At this point in time, meals cost 75 cents to $1, and restaurants were a place where men would sit at longer tables—a much different atmosphere from traditional restaurants today.
He said that women were segregated from this type of city life. “Ladies did not go into the main dining room until after the Civil War,” he said. In the late 19th century, women began to get involved in dining out. There were tea rooms in department stores where women would go, O’Connell said. By the 1920s, there were tea rooms, such as at Schrafft’s, where women would go but businessmen frequented them as well.
He said that each era had standard dishes, and “certain dishes get into the repertoire, if you will.”
“That’s kind of what I try to spell out [in the book],” he said. There are 35 illustrated menus throughout the book, so readers can see the evolution throughout the years.
O’Connell also highlighted the well-known Parker House, which he said was the first hotel in America to offer an a la carte meal, as well as the Union Oyster House, which is the oldest operating restaurant in America.

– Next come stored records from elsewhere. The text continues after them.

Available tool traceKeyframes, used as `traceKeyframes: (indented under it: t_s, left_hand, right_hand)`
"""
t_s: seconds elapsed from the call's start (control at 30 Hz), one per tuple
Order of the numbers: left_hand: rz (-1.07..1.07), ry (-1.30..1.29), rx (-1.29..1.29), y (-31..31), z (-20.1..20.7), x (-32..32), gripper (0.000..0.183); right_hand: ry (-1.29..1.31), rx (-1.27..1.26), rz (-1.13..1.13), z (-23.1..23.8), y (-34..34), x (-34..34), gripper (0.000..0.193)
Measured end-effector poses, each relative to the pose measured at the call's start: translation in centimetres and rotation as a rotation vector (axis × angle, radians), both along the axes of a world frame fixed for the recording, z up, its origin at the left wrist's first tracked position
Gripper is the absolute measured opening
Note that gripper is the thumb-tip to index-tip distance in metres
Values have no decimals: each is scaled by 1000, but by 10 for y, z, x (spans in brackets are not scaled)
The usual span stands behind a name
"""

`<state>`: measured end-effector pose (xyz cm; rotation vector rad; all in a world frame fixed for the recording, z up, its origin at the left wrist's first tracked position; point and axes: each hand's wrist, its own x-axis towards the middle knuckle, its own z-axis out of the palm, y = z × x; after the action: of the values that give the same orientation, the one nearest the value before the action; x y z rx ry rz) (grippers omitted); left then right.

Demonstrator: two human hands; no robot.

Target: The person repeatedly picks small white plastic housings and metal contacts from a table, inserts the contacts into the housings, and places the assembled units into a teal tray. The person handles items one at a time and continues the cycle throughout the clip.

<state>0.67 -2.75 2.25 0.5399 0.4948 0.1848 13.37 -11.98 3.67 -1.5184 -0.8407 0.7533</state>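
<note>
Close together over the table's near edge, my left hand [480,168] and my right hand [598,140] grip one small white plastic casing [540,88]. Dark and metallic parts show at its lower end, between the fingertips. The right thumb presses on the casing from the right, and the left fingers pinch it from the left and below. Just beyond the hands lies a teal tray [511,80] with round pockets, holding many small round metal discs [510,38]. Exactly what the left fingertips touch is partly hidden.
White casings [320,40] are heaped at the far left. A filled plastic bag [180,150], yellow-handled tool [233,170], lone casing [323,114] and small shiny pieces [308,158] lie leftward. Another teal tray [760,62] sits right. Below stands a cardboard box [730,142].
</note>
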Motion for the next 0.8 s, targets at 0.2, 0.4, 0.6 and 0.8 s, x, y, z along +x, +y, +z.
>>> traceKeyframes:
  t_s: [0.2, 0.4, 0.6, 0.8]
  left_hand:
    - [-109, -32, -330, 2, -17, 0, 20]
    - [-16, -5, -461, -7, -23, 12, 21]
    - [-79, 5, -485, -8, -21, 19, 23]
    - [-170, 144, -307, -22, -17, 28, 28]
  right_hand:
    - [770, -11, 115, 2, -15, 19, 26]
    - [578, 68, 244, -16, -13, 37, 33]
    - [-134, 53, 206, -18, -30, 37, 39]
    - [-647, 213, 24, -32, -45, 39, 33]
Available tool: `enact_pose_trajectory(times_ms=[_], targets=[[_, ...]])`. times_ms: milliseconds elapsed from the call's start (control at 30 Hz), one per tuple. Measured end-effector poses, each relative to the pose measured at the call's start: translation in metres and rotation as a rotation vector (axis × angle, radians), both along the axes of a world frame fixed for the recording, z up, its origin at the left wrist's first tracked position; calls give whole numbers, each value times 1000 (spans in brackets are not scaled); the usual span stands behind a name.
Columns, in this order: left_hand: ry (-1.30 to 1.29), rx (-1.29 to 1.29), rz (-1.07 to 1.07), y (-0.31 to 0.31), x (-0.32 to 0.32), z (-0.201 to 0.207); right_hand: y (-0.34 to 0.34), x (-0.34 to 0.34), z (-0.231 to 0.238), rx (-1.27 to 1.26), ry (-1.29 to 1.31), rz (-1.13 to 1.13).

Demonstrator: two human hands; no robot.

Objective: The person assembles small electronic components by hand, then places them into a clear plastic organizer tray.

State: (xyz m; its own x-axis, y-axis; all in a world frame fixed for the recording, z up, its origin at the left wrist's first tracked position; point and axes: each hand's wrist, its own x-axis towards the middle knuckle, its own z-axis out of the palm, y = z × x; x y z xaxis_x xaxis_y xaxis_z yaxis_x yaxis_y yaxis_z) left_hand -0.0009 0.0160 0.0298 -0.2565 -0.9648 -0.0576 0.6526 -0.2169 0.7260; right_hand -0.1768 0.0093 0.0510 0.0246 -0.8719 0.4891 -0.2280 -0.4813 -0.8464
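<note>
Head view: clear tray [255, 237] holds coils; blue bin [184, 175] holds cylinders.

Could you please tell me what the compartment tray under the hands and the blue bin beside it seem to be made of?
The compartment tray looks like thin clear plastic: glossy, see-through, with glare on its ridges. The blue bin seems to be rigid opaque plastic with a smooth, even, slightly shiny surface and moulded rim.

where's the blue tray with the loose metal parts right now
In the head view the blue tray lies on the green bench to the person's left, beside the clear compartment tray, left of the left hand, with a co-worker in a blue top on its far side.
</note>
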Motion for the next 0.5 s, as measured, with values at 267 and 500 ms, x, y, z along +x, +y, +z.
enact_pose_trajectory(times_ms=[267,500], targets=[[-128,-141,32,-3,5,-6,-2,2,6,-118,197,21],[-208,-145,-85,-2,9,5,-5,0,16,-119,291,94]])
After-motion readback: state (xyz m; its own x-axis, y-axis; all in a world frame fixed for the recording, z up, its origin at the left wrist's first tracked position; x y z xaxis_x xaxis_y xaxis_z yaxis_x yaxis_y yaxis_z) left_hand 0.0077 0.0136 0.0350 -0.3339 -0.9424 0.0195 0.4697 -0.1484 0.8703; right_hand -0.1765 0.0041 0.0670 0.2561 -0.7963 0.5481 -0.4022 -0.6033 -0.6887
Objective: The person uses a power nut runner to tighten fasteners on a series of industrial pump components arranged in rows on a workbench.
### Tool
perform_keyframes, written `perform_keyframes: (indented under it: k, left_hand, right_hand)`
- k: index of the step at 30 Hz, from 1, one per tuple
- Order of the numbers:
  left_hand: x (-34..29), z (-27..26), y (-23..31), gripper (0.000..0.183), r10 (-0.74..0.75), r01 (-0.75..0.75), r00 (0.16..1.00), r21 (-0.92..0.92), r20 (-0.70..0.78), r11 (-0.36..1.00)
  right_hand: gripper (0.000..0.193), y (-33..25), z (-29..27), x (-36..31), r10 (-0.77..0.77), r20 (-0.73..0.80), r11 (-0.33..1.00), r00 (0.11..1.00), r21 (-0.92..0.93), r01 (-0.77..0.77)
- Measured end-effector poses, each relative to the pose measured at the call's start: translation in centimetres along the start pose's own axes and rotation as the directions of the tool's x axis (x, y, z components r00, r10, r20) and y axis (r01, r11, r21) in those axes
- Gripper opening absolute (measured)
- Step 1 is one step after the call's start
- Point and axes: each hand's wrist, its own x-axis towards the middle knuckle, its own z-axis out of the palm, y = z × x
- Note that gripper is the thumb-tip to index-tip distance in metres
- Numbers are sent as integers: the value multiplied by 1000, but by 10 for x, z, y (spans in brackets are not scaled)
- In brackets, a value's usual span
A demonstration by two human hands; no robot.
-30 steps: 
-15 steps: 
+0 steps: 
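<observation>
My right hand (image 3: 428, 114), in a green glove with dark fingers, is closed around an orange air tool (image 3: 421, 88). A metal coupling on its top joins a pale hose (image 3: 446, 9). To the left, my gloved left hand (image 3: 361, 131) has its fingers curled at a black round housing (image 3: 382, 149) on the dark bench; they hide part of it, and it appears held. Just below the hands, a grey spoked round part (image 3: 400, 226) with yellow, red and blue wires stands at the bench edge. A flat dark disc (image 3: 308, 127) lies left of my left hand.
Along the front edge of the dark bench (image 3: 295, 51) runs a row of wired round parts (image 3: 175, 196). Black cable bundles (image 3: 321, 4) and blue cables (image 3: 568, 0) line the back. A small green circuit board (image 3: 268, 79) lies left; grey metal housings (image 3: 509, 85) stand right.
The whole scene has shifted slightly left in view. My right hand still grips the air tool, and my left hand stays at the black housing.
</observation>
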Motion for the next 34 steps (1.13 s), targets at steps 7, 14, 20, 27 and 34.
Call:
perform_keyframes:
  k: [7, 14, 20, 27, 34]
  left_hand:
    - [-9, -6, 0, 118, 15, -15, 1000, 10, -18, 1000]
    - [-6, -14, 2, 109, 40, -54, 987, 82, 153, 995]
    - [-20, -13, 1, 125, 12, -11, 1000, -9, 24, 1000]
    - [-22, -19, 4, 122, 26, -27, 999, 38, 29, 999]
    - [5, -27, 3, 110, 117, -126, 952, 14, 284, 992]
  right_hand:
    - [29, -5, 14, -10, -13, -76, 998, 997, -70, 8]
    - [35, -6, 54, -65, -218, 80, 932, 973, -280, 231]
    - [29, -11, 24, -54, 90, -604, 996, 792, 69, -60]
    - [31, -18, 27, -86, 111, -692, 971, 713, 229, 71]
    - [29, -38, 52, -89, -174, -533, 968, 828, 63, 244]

He continued through the years, highlighting certain restaurants or key shifts in dining culture, but the audience really reacted once he started mentioning things they remember.
At the mere mention of Bailey’s Ice Cream, the crowd responded with “oooohs” and “aaahs” as they fondly remembered the ice cream sundaes. Several audience members shouted out “hot fudge” as their biggest memory of Bailey’s. Another man said he remembers the sundaes being served in a metal dish with the sauce dripping down the sides.
“When it came to ice cream and ice cream sundaes, people around here around here were not puritanical,” O’Connell said. “And it’s really funny that a cold, northern city is maybe the ice cream capital of America.”
In the 1970s, O’Connell said there was a “gourmet revolution,” with the rise of ethnic eating and casual eclectic dining, and the rise of the celebrity chef in the 1980s.
Today, O’Connell said the trends include more fine casual dining, tapas/small plates, and farm-to-table restaurants. People dine out much more frequently than they used to when it was considered a special treat.
“Writing this book was really a lot of fun for a long time; reading all these menus, trying to figure out what the food was like,” O’Connell said. O’Connell had signed copies for purchase at the event, but the book is also available for purchase online and at bookstores.